Like virtually every other company that makes up the emerging “Gig Economy,” Uber relies on the services of a labor force that the company largely classifies as independent contractors rather than employees. Uber describes its business as a technology company that provides the means to connect independent, professional drivers with passengers needing transportation.
According to two federal judges, however, that business model might not pass legal muster.
For the uninitiated, Uber provides a smart phone application to connect customers desiring a ride with Uber drivers. Uber classifies those drivers as independent contractors. As a result, the company is not required, among other things, to pay its California drivers overtime compensation, reimburse them for their operating expenses, or provide meal and rest breaks.
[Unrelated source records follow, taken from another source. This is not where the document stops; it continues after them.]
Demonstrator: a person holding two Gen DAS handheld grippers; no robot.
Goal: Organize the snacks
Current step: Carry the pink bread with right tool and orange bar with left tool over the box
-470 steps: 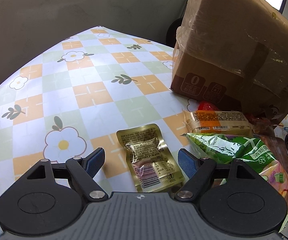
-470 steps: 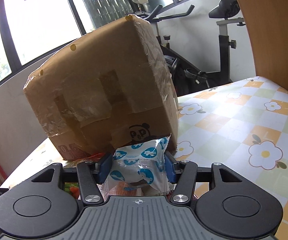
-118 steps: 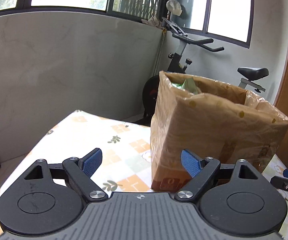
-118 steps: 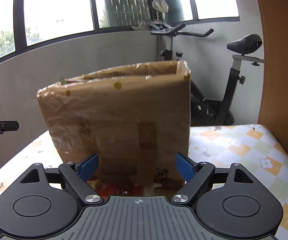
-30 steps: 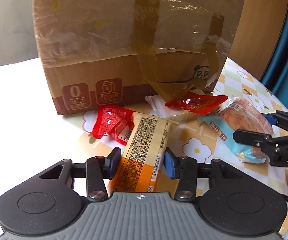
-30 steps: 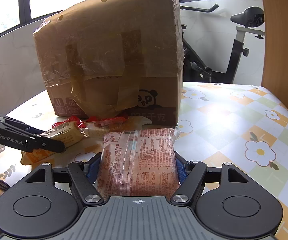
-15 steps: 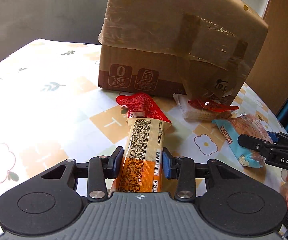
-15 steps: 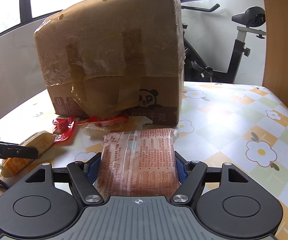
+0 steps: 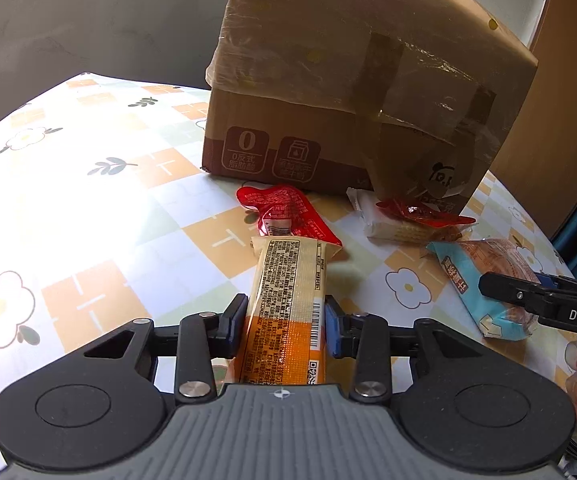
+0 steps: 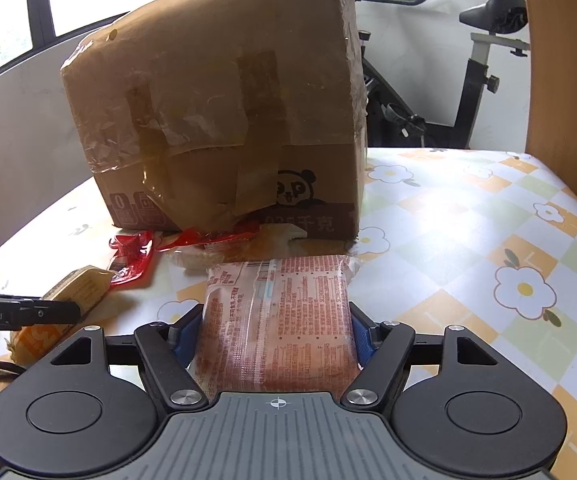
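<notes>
Left gripper [image 9: 284,320], clamped on the yellow-orange snack bar [image 9: 288,304], whose long axis runs straight ahead along the fingers, far end toward the cardboard box [image 9: 352,92]. Right gripper [image 10: 274,340], clamped on the pink wrapped cake [image 10: 276,320], broad face up, also pointing at the box. Both packets appear lifted just off the tablecloth [image 9: 88,208]. Two red sachets [image 9: 288,216] and a white wafer pack [image 9: 396,228] lie loose at the box's foot, directly ahead. The box opening is above the frame; both loads probably must rise to clear it.
</notes>
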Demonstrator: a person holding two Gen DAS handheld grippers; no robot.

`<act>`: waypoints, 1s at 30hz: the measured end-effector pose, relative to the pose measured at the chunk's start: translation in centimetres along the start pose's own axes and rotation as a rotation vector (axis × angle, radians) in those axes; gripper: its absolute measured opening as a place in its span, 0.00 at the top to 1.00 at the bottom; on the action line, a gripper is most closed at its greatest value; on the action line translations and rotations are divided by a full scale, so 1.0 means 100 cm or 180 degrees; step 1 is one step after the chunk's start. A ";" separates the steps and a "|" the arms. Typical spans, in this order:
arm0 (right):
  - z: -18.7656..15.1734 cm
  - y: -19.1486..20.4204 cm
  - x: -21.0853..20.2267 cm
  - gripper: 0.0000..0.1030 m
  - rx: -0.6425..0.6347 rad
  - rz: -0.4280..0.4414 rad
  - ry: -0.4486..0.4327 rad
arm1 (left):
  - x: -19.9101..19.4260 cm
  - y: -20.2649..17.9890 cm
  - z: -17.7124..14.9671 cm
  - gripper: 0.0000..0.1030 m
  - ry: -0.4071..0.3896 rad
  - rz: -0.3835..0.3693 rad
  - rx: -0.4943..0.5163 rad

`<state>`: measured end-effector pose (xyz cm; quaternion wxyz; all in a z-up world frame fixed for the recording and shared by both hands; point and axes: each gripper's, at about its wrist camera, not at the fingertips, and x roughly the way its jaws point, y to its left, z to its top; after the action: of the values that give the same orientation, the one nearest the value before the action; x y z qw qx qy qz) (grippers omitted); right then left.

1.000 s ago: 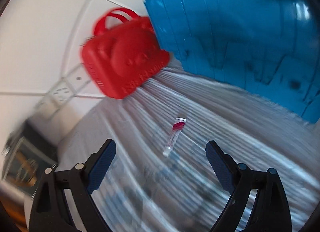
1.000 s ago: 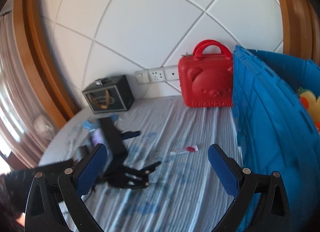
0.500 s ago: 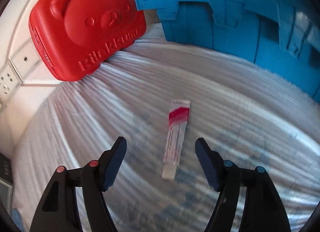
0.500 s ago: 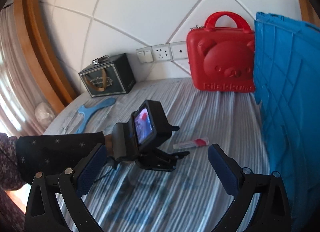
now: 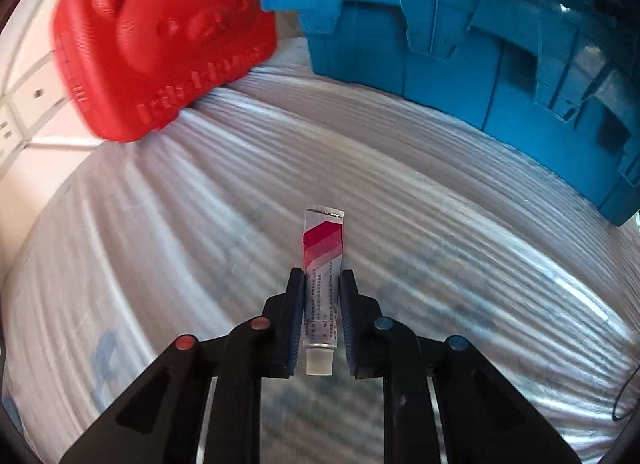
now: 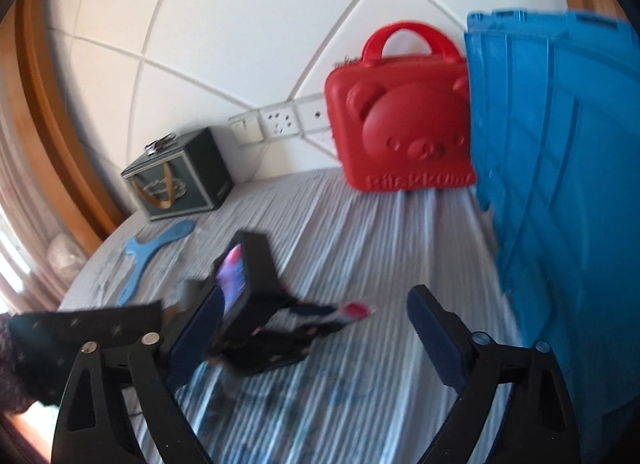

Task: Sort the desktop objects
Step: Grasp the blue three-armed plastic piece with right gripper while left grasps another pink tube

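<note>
A small white tube with red stripes (image 5: 322,264) lies on the striped white tablecloth (image 5: 200,203), cap end toward the camera. My left gripper (image 5: 322,278) is shut on the tube, its pads pressing both sides of the lower half. From the right wrist view the same left gripper (image 6: 320,314) shows low on the cloth, the tube's red end (image 6: 354,310) sticking out past it. My right gripper (image 6: 314,302) hangs above the cloth with its jaws wide and closing a little, nothing between them.
A red bear-face case (image 5: 160,35) (image 6: 404,131) stands against the wall. A blue plastic crate (image 5: 480,23) (image 6: 560,183) fills the right side. A dark green box (image 6: 180,177) and a light blue flat tool (image 6: 156,246) sit at the left. A sleeve (image 6: 60,340) enters from the left.
My left gripper came down over the tube and its jaws went from wide apart to shut on it. The right gripper sank lower and its view tilted.
</note>
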<state>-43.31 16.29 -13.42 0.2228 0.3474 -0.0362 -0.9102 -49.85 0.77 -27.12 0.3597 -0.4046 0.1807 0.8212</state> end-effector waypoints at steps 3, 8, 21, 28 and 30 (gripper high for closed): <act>0.013 0.007 0.004 0.10 0.0001 0.0026 -0.0104 | -0.033 0.003 -0.023 0.83 -0.0108 0.0203 -0.0257; 0.032 0.058 0.051 0.09 -0.0178 0.0544 0.0065 | -0.112 0.004 -0.089 0.83 -0.0155 0.0688 -0.0696; 0.022 0.364 0.305 0.21 -0.1300 0.1312 0.1367 | -0.246 0.017 -0.263 0.83 -0.0045 0.1460 -0.1635; -0.018 0.415 0.365 0.23 -0.1509 0.0693 0.1449 | -0.264 0.033 -0.309 0.83 -0.0203 0.1573 -0.1935; -0.027 0.420 0.373 0.27 -0.1566 0.0483 0.1442 | -0.265 0.036 -0.313 0.83 -0.0243 0.1575 -0.2019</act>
<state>-50.20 -37.23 -29.16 0.3693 0.4728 0.2091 -0.7722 -24.80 -31.83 -25.05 0.0149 -0.4090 -0.0033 0.9124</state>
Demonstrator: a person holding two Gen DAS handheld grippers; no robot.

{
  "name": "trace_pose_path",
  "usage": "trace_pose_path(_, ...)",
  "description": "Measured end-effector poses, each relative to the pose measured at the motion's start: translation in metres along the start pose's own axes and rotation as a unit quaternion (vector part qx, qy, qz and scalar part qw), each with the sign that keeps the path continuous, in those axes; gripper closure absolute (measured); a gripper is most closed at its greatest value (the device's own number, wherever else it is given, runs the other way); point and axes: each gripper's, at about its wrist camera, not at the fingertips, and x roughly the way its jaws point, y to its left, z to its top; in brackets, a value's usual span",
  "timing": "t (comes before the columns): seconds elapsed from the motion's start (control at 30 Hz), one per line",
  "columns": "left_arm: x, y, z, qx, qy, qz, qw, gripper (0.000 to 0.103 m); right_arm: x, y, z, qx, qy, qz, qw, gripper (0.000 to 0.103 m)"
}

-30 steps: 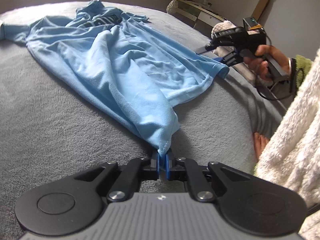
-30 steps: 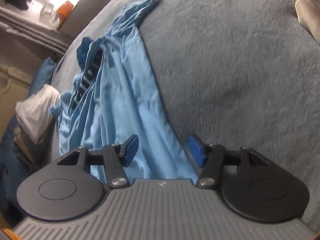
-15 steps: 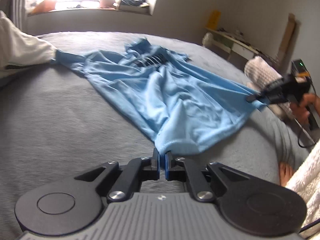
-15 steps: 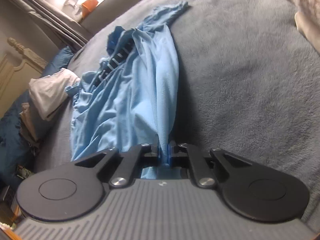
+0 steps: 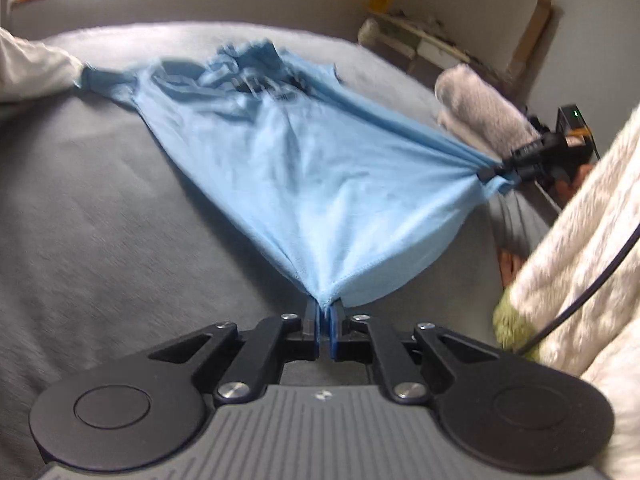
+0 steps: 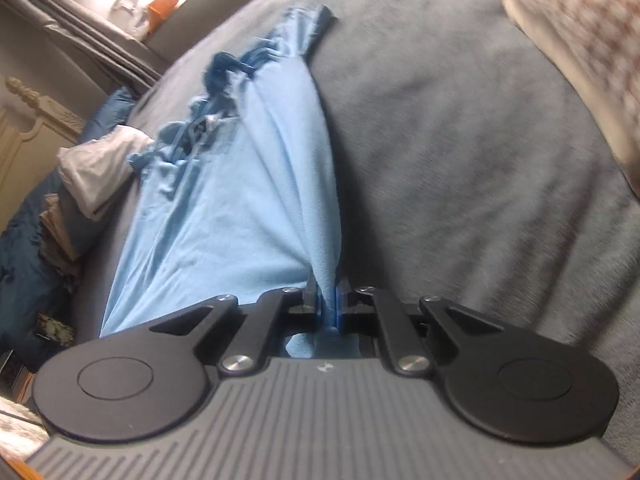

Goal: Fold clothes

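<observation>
- Light-blue shirt (image 5: 304, 176) lies spread on a grey bed (image 5: 100, 240), its bottom edge drawn out between two corners and lifted off the cover; collar end lies far from the cameras.
- Dark print runs across the shirt's chest; the letters are too blurred to read.
- Left gripper (image 5: 325, 312): blue pads pressed together on one hem corner, cloth fanning out taut from the pinch.
- Right gripper (image 6: 327, 304): its jaws have just been closing and now pinch the other hem corner, with a fold of cloth bunched between the pads and a bit hanging below them. From the left wrist view it shows at the right (image 5: 490, 174), the shirt pulled to a point at its tip.
- A hand (image 5: 570, 178) holds that gripper's handle; a cream fluffy sleeve (image 5: 580, 248) fills the right edge, with a black cable across it.
- White cloth (image 5: 28, 68) lies at the shirt's far sleeve.
- Stack of folded clothes (image 6: 92, 172), white on top, sits at the bed's left side in the right wrist view.
- A shelf (image 5: 424, 40) stands by the far wall; what is on it cannot be made out.
</observation>
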Motion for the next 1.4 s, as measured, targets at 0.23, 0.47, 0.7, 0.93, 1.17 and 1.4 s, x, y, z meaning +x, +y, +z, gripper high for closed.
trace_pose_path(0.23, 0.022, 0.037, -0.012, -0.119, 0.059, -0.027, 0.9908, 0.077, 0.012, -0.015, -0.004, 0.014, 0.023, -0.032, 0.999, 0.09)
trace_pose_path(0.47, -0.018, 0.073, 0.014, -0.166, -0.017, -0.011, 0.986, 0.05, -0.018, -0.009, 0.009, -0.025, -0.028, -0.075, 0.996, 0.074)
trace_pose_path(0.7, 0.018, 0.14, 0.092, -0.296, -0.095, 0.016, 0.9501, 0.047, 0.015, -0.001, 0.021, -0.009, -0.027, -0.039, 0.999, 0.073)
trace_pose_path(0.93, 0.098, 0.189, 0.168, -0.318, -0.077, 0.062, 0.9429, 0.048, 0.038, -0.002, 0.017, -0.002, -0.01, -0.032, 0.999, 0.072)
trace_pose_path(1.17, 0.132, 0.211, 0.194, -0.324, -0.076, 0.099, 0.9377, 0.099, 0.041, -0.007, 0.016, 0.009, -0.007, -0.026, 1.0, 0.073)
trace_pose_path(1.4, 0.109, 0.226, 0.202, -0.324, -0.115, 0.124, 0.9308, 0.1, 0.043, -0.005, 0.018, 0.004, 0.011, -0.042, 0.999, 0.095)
Several Uber drivers filed a class action against the company, claiming they are employees as opposed to independent contractors. The action is pending in the U.S. District Court for the Northern District of California. Uber filed a motion for summary judgment that the plaintiffs are independent contractors as a matter of law. But Judge Edward Chen denied the motion, and disagreed with Uber’s self-characterization of its business model.
First, Uber’s self-definition as a mere “technology company” focuses exclusively on the mechanics of its platform (i.e., the use of internet enabled smartphones and software applications) rather than on the substance of what Uber actually does (i.e., enable customers to book and receive rides). This is an unduly narrow frame. … Uber does not simply sell software; it sells rides. Uber is no more a “technology company” than Yellow Cab is a “technology company” because it uses CB radios to dispatch taxi cabs, … If, however, the focus is on the substance of what the firm actually does (e.g., sells cab rides, lawn mowers, or sugar), it is clear that Uber is most certainly a transportation company, albeit a technologically sophisticated one.
(Order, p. 10.)
Judge Chen also found that Uber’s revenues are entirely dependent on the transportation of passengers by its drivers rather than distribution of Uber’s smartphone application (which is free). Based on these and other facts, Judge Chen found that Uber drivers perform a service for the company and, therefore, are “presumptive employees.”
Although both parties argued that the Court could answer the employee/independent contractor question as a matter of law, Judge Chen ruled that the determination of employee or independent contractor status is a mixed question of law and fact that must ultimately be resolved by a jury.
Nevertheless, Judge Chen pointed out several factors that could demonstrate Uber’s right to control its drivers, which could lead to a determination that the drivers are actually employees. Among those factors: Uber’s software can “constantly monitor” various aspects of its driver behavior, and Uber appears to significantly control the “manner and means” of its drivers’ transportation services, including dress of the drivers, volume and types of music that can play in the car, and procedures for how to approach a passenger waiting on the street.
Uber disputed that it exercises significant control over its drivers, and, as an example, it strongly argued that its drivers have the freedom to control their own schedules. But the Court found this was not a determinative factor in finding an employment relationship.
Around the same time Judge Chen issued his order, another Northern District court denied a similar motion for summary judgment filed by Lyft in an employment misclassification class action against that company. The Uber and Lyft rulings (along with other recent rulings in misclassification actions) serve as a reminder that employers must exercise caution in classifying workers as independent contractors. They also might signal pitfalls for the pioneering companies of the “Gig Economy”; though Judge Chen pointed out that the traditional test for employment “evolved under an economic model very different from the new ‘sharing economy’” and hinted that the legislature might consider passing new laws that would specifically apply to companies such as Uber and Lyft.